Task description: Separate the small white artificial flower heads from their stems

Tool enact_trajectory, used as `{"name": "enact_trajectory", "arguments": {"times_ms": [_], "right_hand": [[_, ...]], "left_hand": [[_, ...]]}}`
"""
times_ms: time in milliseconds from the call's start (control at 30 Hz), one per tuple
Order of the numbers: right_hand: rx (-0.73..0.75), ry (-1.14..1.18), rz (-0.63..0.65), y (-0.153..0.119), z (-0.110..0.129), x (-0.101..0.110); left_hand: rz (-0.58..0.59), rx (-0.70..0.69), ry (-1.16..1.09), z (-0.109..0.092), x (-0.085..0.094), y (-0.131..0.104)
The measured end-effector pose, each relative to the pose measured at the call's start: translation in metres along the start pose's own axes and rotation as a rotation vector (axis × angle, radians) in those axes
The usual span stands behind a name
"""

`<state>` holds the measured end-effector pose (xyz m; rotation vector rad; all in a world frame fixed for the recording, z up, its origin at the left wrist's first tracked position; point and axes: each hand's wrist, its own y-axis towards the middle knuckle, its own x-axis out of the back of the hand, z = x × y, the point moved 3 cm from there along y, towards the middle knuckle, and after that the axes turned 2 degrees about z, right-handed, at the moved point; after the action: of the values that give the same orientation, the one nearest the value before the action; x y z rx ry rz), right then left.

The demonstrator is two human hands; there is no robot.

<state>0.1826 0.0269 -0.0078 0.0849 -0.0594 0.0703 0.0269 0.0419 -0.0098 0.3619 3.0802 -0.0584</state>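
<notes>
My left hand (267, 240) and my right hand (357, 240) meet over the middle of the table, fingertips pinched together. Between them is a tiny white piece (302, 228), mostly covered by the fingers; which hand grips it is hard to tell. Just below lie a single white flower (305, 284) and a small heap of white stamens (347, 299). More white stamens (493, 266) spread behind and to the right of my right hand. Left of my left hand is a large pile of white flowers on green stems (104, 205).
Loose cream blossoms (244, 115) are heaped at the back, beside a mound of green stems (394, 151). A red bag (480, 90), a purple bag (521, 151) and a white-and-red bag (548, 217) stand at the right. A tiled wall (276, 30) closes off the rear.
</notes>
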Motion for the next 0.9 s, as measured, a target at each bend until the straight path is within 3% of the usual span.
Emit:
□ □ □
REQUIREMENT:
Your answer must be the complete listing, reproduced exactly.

YOUR RESPONSE:
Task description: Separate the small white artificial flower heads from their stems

Tool enact_trajectory, used as `{"name": "enact_trajectory", "arguments": {"times_ms": [_], "right_hand": [[_, ...]], "left_hand": [[_, ...]]}}`
"""
times_ms: time in milliseconds from the call's start (control at 30 Hz), one per tuple
Order of the numbers: right_hand: rx (-0.73..0.75), ry (-1.14..1.18), rz (-0.63..0.65), y (-0.153..0.119), z (-0.110..0.129), x (-0.101..0.110); left_hand: rz (-0.58..0.59), rx (-0.70..0.69), ry (-1.16..1.09), z (-0.109..0.092), x (-0.085..0.094), y (-0.131..0.104)
The measured end-effector pose, each relative to the pose measured at the call's start: translation in metres along the start pose's own axes and rotation as a rotation vector (axis × angle, radians) in those axes
The usual span stands behind a name
"""

`<state>` holds the measured end-effector pose (xyz m; rotation vector rad; all in a world frame fixed for the recording, z up, its origin at the left wrist's first tracked position; point and axes: each hand's wrist, its own y-axis towards the middle knuckle, its own x-axis out of the back of the hand, z = x × y, the point moved 3 cm from there along y, towards the middle knuckle, and after that the axes turned 2 degrees about z, right-handed, at the moved point; after the action: of the values that give the same orientation, the one nearest the value before the action; x y z rx ry rz), right then left.

The demonstrator is two human hands; there is no robot.

<state>0.1826 0.0269 -0.0078 0.0849 -0.0594 0.0703 0.0269 0.0419 -0.0098 0.3619 3.0802 -0.0584</state>
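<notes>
My left hand (267, 240) and my right hand (357, 240) meet over the middle of the table, fingertips pinched together. Between them is a tiny white piece (302, 228), mostly covered by the fingers; which hand grips it is hard to tell. Just below lie a single white flower (305, 284) and a small heap of white stamens (347, 299). More white stamens (493, 266) spread behind and to the right of my right hand. Left of my left hand is a large pile of white flowers on green stems (104, 205).
Loose cream blossoms (244, 115) are heaped at the back, beside a mound of green stems (394, 151). A red bag (480, 90), a purple bag (521, 151) and a white-and-red bag (548, 217) stand at the right. A tiled wall (276, 30) closes off the rear.
</notes>
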Motion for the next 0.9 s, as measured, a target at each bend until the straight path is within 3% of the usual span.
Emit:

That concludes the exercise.